• **PROBLEM DESCRIPTION**:
Type out all the records word for word. Any pictures are to be left out.

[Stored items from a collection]
^^^^^^^^
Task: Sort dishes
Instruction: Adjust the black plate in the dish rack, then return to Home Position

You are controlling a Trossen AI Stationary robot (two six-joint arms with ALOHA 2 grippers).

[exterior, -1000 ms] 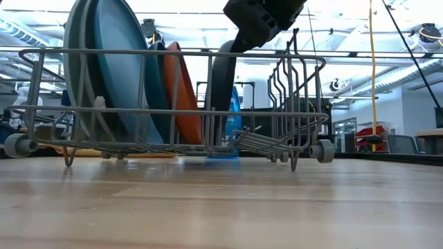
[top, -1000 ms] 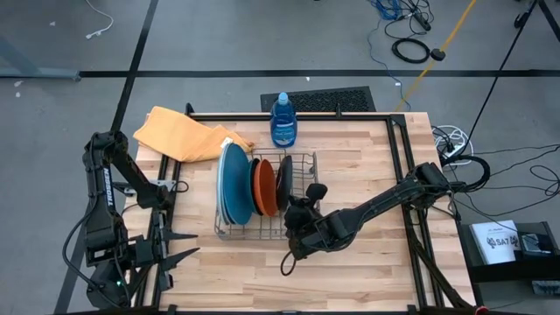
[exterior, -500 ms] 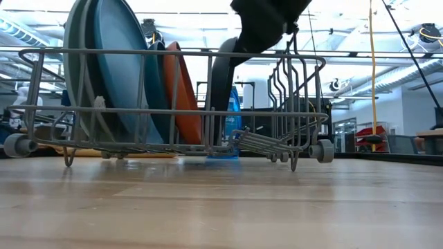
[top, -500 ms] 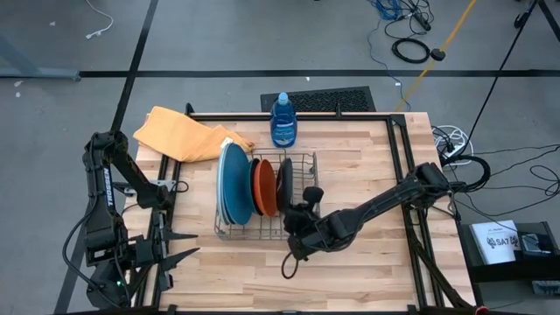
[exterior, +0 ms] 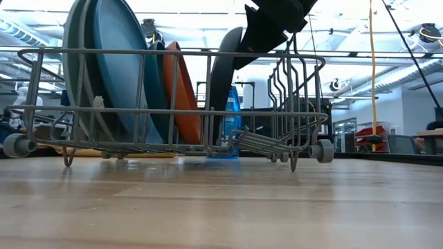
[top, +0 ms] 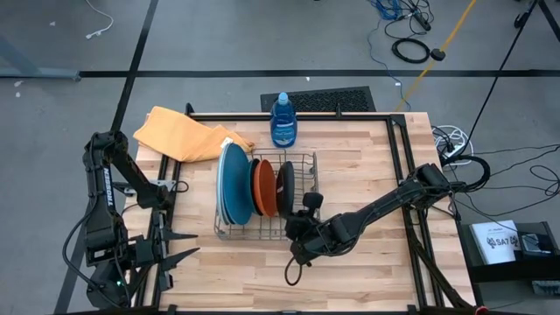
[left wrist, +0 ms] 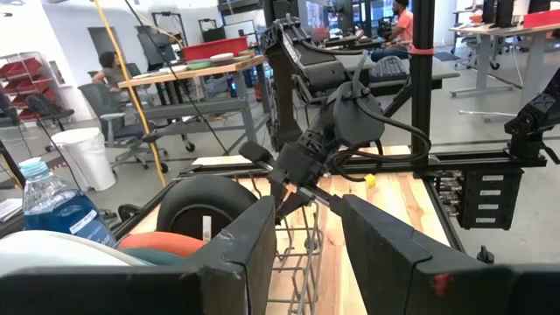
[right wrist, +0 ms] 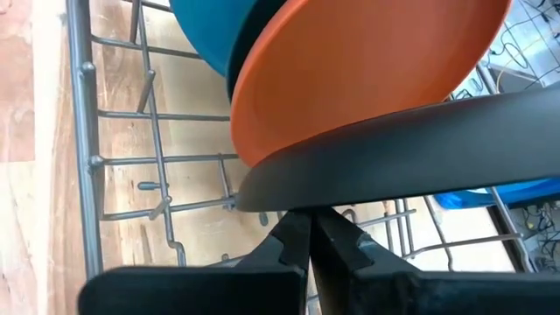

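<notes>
Your right gripper (top: 296, 213) pinched the rim of the black plate (exterior: 225, 83), which stood on edge in the rack (top: 300, 229) beside the orange plate (right wrist: 350, 79). Judged step: seating it. Next, part the fingers and back away cleanly; left gripper (left wrist: 302, 236) sat parted, idle off-table.

Grey floor (top: 70, 44) crossed by black tape lines (top: 262, 73), cables (top: 409, 48) coiled on it. Beyond the table, desks (left wrist: 184, 74) hold red bins (left wrist: 214, 45), a white waste bin (left wrist: 83, 157) stands by office chairs (left wrist: 109, 109), and seated people (left wrist: 402, 22) work under bright ceiling lights (exterior: 173, 14).
</notes>
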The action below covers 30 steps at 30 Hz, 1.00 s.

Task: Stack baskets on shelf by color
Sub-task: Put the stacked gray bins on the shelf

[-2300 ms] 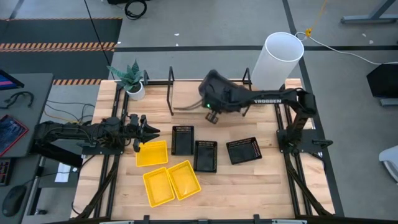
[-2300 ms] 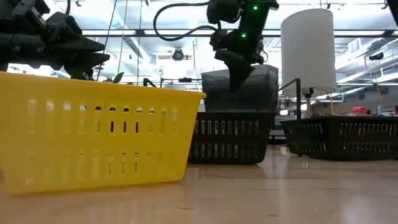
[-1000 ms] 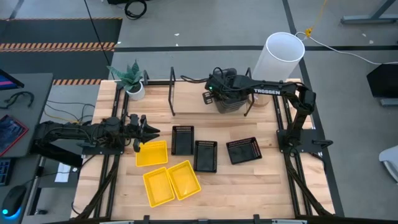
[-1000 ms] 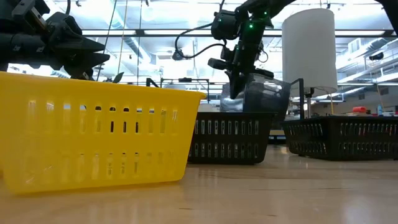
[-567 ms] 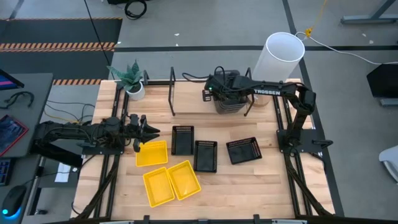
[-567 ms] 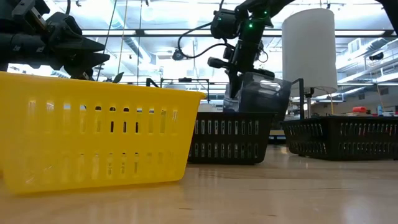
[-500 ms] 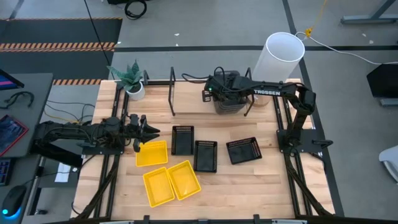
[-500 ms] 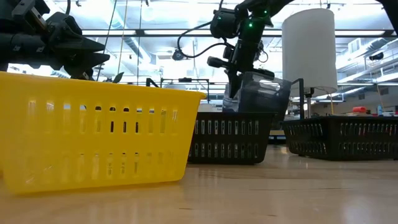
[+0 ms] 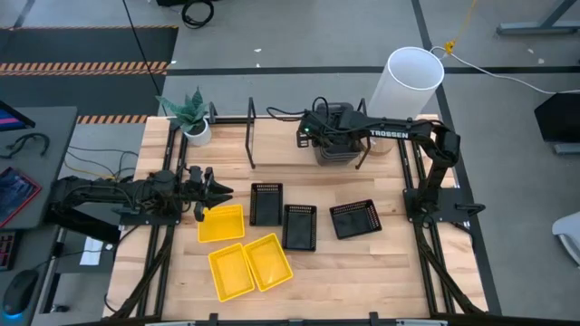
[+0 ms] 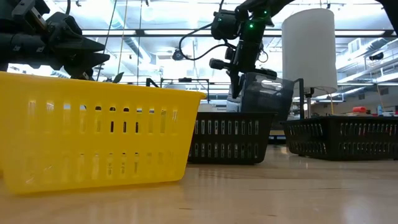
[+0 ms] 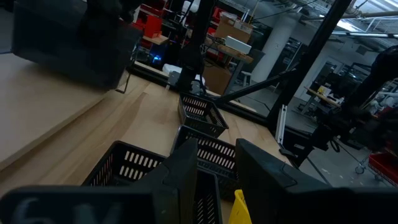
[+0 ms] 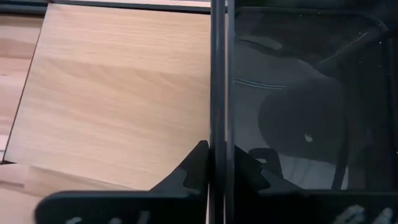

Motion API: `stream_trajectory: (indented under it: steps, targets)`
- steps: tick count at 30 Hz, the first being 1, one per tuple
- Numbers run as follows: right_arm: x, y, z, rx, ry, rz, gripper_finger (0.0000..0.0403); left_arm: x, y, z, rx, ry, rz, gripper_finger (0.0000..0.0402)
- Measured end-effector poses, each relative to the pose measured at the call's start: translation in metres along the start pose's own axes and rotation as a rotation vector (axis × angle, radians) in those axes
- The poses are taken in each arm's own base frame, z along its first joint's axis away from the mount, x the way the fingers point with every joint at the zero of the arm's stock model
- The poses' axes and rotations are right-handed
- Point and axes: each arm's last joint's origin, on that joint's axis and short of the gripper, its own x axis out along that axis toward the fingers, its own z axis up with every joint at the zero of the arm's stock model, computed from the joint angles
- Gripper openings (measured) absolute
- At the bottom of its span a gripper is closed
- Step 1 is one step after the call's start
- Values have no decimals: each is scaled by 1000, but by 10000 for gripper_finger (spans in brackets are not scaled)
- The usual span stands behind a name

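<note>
Three yellow baskets [image 9: 222,223] [image 9: 229,271] [image 9: 268,261] and three black slotted baskets [image 9: 265,203] [image 9: 300,226] [image 9: 354,218] rest flat on the tabletop. On the shelf [image 9: 276,149] at the far side stand the smoky grey baskets [image 9: 337,145], and my right gripper [image 9: 311,136] is shut on the top one. In the low view that basket [image 10: 266,93] shows behind a black basket [image 10: 230,137]. My left gripper [image 9: 215,190] hangs open over the far left corner of a yellow basket, touching nothing. My right gripper pinches the left side wall [image 12: 219,134] of the top grey basket, one finger inside the basket and one outside. The fingers come from above, pointing down. The basket sits upright over the other grey ones on the shelf; whether it is fully nested I cannot tell.
A tall white cylinder [image 9: 408,86] stands by the shelf's right end, and a potted plant [image 9: 190,118] at its left end. Black wire uprights [image 9: 249,136] rise from the shelf board. Bare wood lies along the table's near and right edges.
My right gripper has carried the grey basket a little toward the table's right edge along the shelf, staying shut on its wall. The basket, tipped a second ago, now stands nearly upright over the grey stack.
</note>
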Motion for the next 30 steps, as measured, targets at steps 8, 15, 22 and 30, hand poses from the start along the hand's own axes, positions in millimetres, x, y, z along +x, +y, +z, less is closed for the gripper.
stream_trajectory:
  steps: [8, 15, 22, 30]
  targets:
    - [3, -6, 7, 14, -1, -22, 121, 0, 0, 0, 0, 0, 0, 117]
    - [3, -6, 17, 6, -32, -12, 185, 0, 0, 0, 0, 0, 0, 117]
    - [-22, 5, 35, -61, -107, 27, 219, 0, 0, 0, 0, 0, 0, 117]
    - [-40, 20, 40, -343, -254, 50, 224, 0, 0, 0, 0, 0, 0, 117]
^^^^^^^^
• **TASK OUTPUT**:
Task: Sort dishes
Instruction: Adjust the black plate in the dish rack, then return to Home Position

You are controlling a Trossen AI Stationary robot (two six-joint arms with ALOHA 2 grippers).

[exterior, -1000 ms] 
[top, -1000 ms] 
[exterior, -500 ms] 
[top, -500 ms] 
[exterior, +0 ms] 
[top, +0 ms] 
[left wrist, +0 ms] 
[right wrist, +0 ms] 

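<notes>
Your right gripper (top: 296, 213) pinched the rim of the black plate (exterior: 225, 83), which stood on edge in the rack (top: 300, 229) beside the orange plate (right wrist: 350, 79). Judged step: seating it. Next, part the fingers and back away cleanly; left gripper (left wrist: 302, 236) sat parted, idle off-table.

Grey floor (top: 70, 44) crossed by black tape lines (top: 262, 73), cables (top: 409, 48) coiled on it. Beyond the table, desks (left wrist: 184, 74) hold red bins (left wrist: 214, 45), a white waste bin (left wrist: 83, 157) stands by office chairs (left wrist: 109, 109), and seated people (left wrist: 402, 22) work under bright ceiling lights (exterior: 173, 14).
</notes>
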The action below covers 30 steps at 30 Hz, 1.00 s.

Task: Stack baskets on shelf by color
Sub-task: Put the stacked gray bins on the shelf

[-2300 ms] 
[-2300 ms] 
[-1000 ms] 
[-1000 ms] 
[-567 ms] 
[-567 ms] 
[-500 ms] 
[-500 ms] 
[+0 ms] 
[+0 ms] 
[+0 ms] 
[+0 ms] 

Motion API: `stream_trajectory: (indented under it: steps, targets)`
- steps: tick count at 30 Hz, the first being 1, one per tuple
- Numbers run as follows: right_arm: x, y, z, rx, ry, rz, gripper_finger (0.0000..0.0403); left_arm: x, y, z, rx, ry, rz, gripper_finger (0.0000..0.0402)
- Measured end-effector poses, each relative to the pose measured at the call's start: translation in metres along the start pose's own axes and rotation as a rotation vector (axis × angle, radians) in those axes
- The poses are taken in each arm's own base frame, z along its first joint's axis away from the mount, x the way the fingers point with every joint at the zero of the arm's stock model
- The poses' axes and rotations are right-handed
- Point and axes: each arm's last joint's origin, on that joint's axis and short of the gripper, its own x axis out along that axis toward the fingers, its own z axis up with every joint at the zero of the arm's stock model, computed from the joint angles
- Gripper openings (measured) absolute
- At the bottom of its span a gripper is closed
- Step 1 is one step after the call's start
- Values have no decimals: each is scaled by 1000, but by 10000 for gripper_finger (spans in brackets are not scaled)
- The usual span stands behind a name

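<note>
Three yellow baskets [image 9: 222,223] [image 9: 229,271] [image 9: 268,261] and three black slotted baskets [image 9: 265,203] [image 9: 300,226] [image 9: 354,218] rest flat on the tabletop. On the shelf [image 9: 276,149] at the far side stand the smoky grey baskets [image 9: 337,145], and my right gripper [image 9: 311,136] is shut on the top one. In the low view that basket [image 10: 266,93] shows behind a black basket [image 10: 230,137]. My left gripper [image 9: 215,190] hangs open over the far left corner of a yellow basket, touching nothing. My right gripper pinches the left side wall [image 12: 219,134] of the top grey basket, one finger inside the basket and one outside. The fingers come from above, pointing down. The basket sits upright over the other grey ones on the shelf; whether it is fully nested I cannot tell.
A tall white cylinder [image 9: 408,86] stands by the shelf's right end, and a potted plant [image 9: 190,118] at its left end. Black wire uprights [image 9: 249,136] rise from the shelf board. Bare wood lies along the table's near and right edges.
My right gripper has carried the grey basket a little toward the table's right edge along the shelf, staying shut on its wall. The basket, tipped a second ago, now stands nearly upright over the grey stack.
</note>
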Motion for the next 30 steps, as measured, targets at steps 8, 15, 22 and 30, hand poses from the start along the hand's own axes, positions in millimetres, x, y, z along +x, +y, +z, less is closed for the gripper.
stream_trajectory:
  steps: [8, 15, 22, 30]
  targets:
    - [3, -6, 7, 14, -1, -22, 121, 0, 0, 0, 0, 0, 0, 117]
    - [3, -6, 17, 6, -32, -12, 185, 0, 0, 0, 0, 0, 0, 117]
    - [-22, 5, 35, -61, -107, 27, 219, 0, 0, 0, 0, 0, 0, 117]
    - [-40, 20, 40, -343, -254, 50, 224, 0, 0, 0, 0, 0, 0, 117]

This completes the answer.